- Born: 20 August 1947 (age 78)
- Died: London
- Education: Treorchy Secondary Modern School
- Occupation: healthcare professional
- Partner: Raymond Willetts (civ:2006)
- Parents: Islwyn Morgan (father); Phyllis Morgan (mother);

= Graham Morgan (nurse) =

British healthcare professional

Sir Graham Morgan (born 20 August 1947) was a British healthcare professional and healthcare director.

==Early life and family==
Morgan was born on 20 August 1947 to Islwyn and Phyllis Morgan. He was educated at Treorchy Secondary Modern School in Treorchy, Wales.

In 2006, Morgan entered into a civil partnership with Raymond Willetts. Raymond died in 2020.

He died at St Mary's Convent & Nursing home, in Chiswick, London, on 26 September 2024.

==Career==
Morgan trained as nurse at Llandough Hospital, Cardiff, becoming a registered general nurse in 1969. He worked at Llandough Hospital as a staff nurse for a year, before spells at Royal Marsden Hospital and St Mary's Hospital, London. Between 1974 and 1983, he was the Nursing Officer at King's College Hospital, and was then Assistant Director of Nursing at St Charles' Hospital until 1991. He was the Special Nurse Adviser (1991–94) and then Director of Nursing and Quality (1994–99) at the Central Middlesex Hospital. Between 1999 and 2005, he was Executive Director of Nursing at the North West London Hospitals NHS Trust. After two years as Director of Clinical Strategy at the same Trust, he worked as an independent health care adviser between 2007 and 2017.

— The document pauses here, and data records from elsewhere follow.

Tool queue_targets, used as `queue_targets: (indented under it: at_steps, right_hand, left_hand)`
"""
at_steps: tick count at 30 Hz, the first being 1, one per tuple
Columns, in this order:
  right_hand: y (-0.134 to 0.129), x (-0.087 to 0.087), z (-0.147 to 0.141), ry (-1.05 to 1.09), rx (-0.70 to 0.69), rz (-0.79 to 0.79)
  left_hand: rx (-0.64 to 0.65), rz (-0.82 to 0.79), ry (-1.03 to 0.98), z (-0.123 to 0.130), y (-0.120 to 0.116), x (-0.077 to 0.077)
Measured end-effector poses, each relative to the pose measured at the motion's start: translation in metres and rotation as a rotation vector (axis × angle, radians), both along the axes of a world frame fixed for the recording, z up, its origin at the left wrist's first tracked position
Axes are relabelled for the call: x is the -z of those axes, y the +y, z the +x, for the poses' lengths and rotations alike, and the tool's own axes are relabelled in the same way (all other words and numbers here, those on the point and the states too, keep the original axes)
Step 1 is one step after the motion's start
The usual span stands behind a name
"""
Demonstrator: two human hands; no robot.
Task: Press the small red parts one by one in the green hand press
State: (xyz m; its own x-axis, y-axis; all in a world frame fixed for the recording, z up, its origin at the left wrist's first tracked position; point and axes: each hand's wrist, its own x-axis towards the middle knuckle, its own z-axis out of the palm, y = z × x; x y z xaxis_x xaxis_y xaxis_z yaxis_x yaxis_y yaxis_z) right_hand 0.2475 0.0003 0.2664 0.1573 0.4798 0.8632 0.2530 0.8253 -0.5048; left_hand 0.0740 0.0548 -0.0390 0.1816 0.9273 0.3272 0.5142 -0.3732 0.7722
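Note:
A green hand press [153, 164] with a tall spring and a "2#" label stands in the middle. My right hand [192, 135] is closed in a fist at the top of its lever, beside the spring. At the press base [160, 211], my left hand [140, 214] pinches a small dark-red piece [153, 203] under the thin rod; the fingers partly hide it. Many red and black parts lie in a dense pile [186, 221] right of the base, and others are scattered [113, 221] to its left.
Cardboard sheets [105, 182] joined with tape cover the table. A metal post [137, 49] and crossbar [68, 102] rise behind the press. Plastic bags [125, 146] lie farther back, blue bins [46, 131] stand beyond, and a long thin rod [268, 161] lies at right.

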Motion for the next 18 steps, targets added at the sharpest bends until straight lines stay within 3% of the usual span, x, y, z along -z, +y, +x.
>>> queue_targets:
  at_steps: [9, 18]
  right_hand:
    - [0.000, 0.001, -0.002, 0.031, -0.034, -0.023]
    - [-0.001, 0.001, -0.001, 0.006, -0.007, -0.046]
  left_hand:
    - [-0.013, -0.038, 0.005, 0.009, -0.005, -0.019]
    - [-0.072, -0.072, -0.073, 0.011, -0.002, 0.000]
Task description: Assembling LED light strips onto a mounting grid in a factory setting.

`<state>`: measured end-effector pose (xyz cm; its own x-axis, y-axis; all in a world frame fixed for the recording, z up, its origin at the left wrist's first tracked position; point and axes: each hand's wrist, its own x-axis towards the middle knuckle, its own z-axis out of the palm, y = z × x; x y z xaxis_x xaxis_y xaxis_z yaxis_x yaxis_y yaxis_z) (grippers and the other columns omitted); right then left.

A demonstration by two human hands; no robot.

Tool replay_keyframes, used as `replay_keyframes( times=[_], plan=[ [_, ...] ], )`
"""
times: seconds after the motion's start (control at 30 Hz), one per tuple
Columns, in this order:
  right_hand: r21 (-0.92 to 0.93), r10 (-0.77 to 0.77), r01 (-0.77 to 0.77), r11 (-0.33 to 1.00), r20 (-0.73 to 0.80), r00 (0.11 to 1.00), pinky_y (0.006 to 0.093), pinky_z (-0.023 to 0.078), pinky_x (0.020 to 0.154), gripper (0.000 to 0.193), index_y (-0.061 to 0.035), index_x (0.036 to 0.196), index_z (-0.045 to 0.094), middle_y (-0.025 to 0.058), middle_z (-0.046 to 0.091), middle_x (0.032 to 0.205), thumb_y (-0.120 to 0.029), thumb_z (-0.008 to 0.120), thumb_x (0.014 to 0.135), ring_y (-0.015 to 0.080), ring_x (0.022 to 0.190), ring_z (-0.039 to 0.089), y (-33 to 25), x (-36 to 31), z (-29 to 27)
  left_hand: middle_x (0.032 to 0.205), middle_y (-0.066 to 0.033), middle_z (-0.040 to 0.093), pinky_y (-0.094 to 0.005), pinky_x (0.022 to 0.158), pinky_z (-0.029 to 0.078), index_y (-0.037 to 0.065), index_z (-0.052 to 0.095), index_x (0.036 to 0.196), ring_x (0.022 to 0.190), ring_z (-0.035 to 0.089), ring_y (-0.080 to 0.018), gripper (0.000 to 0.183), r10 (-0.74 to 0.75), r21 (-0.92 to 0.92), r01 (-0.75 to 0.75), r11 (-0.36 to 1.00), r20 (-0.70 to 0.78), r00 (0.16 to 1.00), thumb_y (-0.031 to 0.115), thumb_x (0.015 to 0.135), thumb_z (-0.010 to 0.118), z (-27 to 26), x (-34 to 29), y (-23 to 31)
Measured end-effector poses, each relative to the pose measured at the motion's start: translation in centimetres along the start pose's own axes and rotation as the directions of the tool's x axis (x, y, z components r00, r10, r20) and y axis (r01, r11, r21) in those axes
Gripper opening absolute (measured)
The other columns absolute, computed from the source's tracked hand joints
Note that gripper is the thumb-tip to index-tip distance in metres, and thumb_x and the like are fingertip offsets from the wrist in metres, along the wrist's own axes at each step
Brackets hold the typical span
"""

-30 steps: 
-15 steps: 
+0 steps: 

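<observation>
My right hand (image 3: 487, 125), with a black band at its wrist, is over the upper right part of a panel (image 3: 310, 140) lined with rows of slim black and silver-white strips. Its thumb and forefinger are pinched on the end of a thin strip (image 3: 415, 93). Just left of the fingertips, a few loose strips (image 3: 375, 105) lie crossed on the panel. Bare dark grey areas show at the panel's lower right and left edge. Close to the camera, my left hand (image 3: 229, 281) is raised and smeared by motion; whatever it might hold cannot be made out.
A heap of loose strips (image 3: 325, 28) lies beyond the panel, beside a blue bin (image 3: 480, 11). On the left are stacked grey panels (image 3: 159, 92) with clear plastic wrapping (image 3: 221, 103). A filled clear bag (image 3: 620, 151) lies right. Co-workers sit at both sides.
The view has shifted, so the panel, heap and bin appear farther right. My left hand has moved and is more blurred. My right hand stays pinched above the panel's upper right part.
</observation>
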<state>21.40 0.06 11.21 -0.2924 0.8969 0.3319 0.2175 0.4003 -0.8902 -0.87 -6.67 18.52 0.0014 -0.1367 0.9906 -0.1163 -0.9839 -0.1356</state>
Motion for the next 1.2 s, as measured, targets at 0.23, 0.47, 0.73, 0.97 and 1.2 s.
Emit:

In the 2000 Birthday Honours, Morgan was appointed a Knight Bachelor (Kt) "for services to Health Care". On 21 November 2000, he was knighted by Queen Elizabeth II during a ceremony at Buckingham Palace.

===Ordained ministry===
Morgan was ordained in the Church of England as a deacon in 1983 and as a priest in 1984. He was a non-stipendiary minister (formally Honorary Associate Priest) at St Michael and All Angels Church, Bedford Park, since 2003.